She hadn’t. She had barely been able to dream of a week where she got enough sleep and maybe got to see her friends for lunch once or twice. But it had been hers, her life, constructed by her out of materials she had chosen. Mrs. Sharma stared at her blankly as if she’d started speaking another language. “What does that have to do with anything?” she’d said.
“At least you got out,” Prab said, laughing weakly in the face of Anju’s silence. “You know, I had cousins that teased me about it. Look at Prab, he’s 26 and getting his Ph.D. and still living at home…”

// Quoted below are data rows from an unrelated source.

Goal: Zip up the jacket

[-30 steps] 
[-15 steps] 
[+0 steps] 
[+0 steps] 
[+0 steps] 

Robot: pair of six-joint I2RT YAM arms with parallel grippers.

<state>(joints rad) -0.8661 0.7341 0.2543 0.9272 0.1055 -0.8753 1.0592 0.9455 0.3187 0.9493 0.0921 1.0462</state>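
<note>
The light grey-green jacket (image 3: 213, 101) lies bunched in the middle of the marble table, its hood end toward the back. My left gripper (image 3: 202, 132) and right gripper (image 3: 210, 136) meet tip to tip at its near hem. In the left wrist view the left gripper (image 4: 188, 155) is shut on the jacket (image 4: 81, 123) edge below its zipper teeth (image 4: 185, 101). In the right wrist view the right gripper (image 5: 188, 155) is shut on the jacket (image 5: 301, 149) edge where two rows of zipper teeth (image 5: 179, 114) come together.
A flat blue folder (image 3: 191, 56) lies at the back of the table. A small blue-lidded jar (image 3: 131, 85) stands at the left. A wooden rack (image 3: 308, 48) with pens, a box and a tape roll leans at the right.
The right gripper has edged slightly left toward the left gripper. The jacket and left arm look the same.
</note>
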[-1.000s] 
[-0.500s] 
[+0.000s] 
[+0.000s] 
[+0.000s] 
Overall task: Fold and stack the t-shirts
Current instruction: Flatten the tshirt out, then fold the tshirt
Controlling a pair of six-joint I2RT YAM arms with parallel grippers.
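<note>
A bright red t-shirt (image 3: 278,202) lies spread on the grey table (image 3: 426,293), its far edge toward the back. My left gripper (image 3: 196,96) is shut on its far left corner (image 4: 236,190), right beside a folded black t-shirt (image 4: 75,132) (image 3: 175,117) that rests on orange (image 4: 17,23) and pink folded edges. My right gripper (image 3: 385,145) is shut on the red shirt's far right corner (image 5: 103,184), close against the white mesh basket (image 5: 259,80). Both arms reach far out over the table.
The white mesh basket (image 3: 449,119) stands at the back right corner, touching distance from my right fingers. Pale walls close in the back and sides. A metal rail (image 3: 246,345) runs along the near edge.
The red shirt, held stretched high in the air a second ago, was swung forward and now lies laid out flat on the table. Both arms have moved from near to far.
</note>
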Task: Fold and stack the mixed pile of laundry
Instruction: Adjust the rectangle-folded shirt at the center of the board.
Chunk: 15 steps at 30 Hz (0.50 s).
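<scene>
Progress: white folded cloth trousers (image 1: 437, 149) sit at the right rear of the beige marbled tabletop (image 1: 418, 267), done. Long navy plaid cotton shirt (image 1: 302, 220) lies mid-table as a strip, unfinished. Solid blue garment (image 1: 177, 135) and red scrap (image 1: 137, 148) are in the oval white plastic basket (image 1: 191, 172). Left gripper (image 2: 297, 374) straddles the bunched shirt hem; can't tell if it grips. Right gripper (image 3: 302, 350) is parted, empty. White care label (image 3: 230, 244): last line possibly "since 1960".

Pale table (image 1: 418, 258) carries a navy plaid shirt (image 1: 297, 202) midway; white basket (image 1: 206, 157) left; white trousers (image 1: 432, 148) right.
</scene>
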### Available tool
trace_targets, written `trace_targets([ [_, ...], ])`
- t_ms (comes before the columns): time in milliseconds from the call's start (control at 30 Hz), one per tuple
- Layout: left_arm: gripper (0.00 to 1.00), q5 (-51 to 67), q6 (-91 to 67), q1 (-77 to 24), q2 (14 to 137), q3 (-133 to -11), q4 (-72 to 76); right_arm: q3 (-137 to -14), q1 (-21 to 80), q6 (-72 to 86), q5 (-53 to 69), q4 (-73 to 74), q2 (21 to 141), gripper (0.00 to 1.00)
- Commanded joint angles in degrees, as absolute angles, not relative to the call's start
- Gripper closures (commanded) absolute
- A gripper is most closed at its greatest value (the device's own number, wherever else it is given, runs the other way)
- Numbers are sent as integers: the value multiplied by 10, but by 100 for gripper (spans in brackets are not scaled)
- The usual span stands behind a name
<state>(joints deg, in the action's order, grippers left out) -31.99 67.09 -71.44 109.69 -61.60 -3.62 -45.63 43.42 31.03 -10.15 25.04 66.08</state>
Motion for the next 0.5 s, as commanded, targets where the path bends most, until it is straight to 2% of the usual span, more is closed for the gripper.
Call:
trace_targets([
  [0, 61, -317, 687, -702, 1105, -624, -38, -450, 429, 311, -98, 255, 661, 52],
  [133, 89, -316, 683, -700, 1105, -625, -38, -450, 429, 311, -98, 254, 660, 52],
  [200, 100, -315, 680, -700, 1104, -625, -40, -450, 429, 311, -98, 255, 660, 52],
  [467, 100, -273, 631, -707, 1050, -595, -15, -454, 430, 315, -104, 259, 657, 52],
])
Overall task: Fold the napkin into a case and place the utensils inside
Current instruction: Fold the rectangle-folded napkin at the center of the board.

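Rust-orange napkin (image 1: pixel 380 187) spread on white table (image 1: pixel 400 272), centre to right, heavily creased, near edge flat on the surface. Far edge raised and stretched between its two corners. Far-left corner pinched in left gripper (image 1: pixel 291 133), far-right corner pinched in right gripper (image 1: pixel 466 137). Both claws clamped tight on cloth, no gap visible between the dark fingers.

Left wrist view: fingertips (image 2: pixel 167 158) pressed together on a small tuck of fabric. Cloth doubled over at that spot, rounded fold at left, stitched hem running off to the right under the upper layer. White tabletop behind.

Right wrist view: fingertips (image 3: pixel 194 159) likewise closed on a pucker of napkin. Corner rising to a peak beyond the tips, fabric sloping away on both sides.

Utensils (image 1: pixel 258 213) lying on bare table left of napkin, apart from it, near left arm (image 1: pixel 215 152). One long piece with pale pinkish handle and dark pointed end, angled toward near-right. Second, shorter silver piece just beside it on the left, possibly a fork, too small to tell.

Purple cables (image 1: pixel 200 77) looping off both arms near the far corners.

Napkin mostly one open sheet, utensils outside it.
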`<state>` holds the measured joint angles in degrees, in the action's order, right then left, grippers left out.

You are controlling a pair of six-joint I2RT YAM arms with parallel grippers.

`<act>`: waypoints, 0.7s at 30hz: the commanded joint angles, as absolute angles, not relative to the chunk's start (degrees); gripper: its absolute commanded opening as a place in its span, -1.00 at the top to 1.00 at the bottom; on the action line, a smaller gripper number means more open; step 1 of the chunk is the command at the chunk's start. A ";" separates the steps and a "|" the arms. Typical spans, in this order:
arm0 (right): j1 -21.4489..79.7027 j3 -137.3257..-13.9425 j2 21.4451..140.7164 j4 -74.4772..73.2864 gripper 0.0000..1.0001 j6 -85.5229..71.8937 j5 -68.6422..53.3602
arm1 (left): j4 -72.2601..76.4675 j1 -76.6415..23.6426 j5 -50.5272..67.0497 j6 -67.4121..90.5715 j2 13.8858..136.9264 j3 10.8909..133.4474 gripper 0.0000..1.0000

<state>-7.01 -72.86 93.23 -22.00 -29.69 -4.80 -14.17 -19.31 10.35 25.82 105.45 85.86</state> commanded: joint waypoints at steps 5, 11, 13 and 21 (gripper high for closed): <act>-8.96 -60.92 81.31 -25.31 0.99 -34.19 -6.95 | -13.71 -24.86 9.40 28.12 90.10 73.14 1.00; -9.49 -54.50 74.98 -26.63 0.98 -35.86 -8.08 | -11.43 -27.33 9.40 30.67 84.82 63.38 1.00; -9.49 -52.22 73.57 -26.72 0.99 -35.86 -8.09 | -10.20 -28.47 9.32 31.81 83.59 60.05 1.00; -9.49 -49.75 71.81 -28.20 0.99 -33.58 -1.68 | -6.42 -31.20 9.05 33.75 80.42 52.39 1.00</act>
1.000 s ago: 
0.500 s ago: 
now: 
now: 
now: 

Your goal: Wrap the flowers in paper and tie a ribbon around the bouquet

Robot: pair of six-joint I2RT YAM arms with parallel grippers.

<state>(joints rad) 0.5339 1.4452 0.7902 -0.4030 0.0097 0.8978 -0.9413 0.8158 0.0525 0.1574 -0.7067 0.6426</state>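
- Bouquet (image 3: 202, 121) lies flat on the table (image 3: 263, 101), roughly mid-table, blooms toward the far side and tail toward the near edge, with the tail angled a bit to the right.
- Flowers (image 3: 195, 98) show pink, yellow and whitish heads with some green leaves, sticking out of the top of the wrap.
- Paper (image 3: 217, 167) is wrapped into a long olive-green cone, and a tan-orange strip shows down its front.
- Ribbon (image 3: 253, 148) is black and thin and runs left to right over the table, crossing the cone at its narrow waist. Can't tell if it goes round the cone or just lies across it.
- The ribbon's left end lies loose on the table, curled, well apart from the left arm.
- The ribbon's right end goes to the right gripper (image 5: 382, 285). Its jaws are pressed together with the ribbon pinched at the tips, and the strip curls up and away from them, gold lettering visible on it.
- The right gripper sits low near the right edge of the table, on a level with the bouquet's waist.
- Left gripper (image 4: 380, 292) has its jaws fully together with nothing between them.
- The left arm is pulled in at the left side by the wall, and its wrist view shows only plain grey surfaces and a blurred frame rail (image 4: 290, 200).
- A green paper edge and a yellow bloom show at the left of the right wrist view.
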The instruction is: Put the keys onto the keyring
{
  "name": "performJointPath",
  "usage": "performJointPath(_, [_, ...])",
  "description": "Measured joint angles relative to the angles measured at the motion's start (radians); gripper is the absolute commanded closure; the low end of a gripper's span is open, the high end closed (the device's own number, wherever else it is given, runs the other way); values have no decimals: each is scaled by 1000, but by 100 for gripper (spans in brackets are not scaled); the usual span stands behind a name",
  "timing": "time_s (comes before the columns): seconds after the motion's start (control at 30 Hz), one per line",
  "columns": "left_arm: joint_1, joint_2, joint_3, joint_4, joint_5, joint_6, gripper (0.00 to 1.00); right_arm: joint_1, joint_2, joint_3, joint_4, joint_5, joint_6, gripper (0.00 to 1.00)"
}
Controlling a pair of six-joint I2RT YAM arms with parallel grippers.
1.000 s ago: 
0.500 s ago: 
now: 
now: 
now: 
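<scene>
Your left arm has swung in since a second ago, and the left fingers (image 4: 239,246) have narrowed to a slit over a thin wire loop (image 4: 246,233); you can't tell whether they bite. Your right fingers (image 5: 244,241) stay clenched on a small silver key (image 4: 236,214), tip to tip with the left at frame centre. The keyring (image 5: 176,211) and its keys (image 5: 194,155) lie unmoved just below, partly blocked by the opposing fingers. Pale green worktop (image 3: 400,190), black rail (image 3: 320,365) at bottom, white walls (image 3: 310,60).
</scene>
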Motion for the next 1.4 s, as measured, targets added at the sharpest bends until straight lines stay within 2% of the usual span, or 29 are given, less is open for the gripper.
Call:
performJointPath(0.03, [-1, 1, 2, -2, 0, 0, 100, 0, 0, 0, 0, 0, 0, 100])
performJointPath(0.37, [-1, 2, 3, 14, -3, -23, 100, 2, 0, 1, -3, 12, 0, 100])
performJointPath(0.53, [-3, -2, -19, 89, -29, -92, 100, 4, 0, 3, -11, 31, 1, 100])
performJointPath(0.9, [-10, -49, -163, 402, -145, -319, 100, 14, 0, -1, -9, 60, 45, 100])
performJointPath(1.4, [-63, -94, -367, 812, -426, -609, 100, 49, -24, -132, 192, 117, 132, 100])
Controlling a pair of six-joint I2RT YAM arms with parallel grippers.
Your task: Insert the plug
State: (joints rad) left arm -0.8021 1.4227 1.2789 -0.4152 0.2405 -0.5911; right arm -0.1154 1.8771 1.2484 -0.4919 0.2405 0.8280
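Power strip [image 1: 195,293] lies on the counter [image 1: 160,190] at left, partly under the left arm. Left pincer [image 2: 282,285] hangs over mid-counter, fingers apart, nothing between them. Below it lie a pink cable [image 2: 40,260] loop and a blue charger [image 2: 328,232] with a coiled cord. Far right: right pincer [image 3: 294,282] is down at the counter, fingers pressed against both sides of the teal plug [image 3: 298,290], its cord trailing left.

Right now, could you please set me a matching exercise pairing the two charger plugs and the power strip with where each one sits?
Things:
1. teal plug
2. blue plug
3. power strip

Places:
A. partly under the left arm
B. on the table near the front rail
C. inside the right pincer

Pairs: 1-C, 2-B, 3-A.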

“You were getting your Ph.D.?”
“Yeah, high-energy physics. Which is funny. If my parents had just waited a little longer to do this, they could have put me in one of those — you know. Like Best Groom Match Magazine. Saying ‘He’s a doctor!'”
“Wrong kind of doctor.”
“I guess so,” he smiled a little and then returned to his somber state. “I always did what they told me. I never thought they were telling me to do anything … really unreasonable. I never questioned them. What was there to question? I had the basement to myself in the big house, I had a nice car, they gave me money. I never had loans. We fought about my major but as long as I was going to be some kind of prestigious scientist, it was okay that I wasn’t going to be a real doctor. And then this. I wonder how long they were planning it.”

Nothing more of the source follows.